HOW TO COMPLETE THIS TASK
Restate the records that follow word for word. Omit the images.

TASK INPUTS

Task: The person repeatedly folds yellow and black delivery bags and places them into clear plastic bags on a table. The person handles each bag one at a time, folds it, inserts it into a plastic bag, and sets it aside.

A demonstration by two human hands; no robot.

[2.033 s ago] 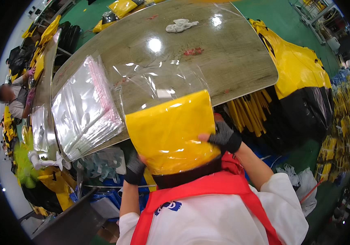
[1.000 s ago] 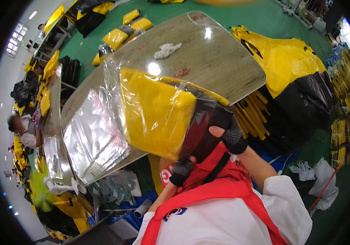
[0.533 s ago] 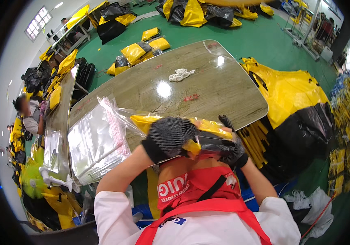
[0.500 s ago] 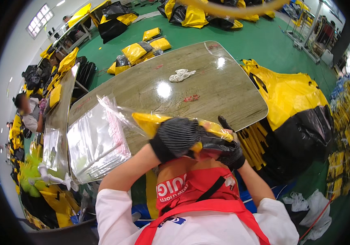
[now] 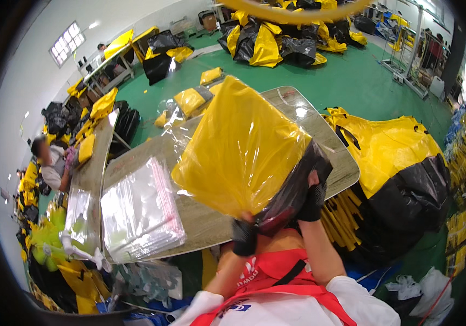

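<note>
A folded yellow-and-black sheet-like article in a clear plastic bag is held up over the near part of the table, its wide yellow face turned up and a black strip along the right. My left hand, in a dark fingerless-looking glove, grips its lower edge, with a thumb on the film. My right hand, gloved likewise, is closed on the black right-hand part; most of its fingers are hidden beneath. A stack of clear plastic bags with a pink-edged strip lies on the table left of my hands.
The wood-patterned table has rounded corners. Several packed yellow-and-black bundles lie beyond it. A large yellow-and-black bag stands against its right side. A green fan is at lower left, near a co-worker at another table.
The packed article has swung from low near my body to raised and spread above the table, yellow face showing. My left hand has moved down to its lower edge. The view has tilted slightly.
</note>
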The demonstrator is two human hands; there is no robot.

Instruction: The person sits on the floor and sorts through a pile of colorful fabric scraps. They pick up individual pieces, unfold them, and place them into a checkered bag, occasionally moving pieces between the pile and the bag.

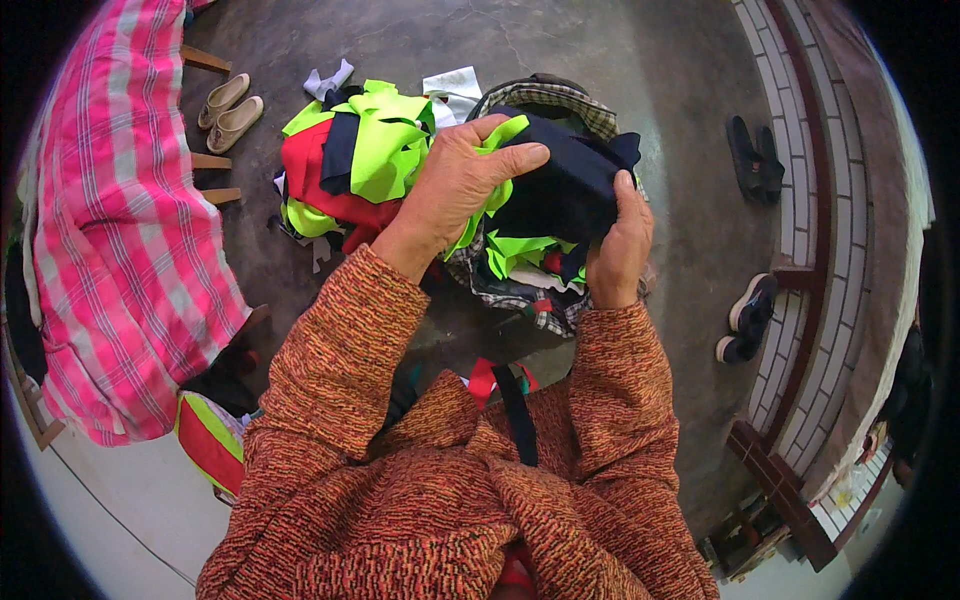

WRITTEN REPLY
Task: The person repeatedly folds yellow and black delivery bags and places them into clear plastic bags on a table. The person handles each bag one at a time, folds it, inserts it into a plastic bag, and sets it aside.

A demonstration by two human hands; no robot.

[2.033 s ago] 
[1.000 s ago] 
[0.533 s ago] 
[0.500 s ago] 
[now] 

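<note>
A folded yellow-and-black sheet-like article in a clear plastic bag is held up over the near part of the table, its wide yellow face turned up and a black strip along the right. My left hand, in a dark fingerless-looking glove, grips its lower edge, with a thumb on the film. My right hand, gloved likewise, is closed on the black right-hand part; most of its fingers are hidden beneath. A stack of clear plastic bags with a pink-edged strip lies on the table left of my hands.
The wood-patterned table has rounded corners. Several packed yellow-and-black bundles lie beyond it. A large yellow-and-black bag stands against its right side. A green fan is at lower left, near a co-worker at another table.
The packed article has swung from low near my body to raised and spread above the table, yellow face showing. My left hand has moved down to its lower edge. The view has tilted slightly.
</note>
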The demonstrator is two human hands; there is no robot.

Instruction: The person sits on the floor and sorts through a pile of colorful fabric scraps. They pick up individual pieces, unfold them, and place them into a checkered bag, occasionally moving pieces between the pile and the bag.

Now the exercise is complete.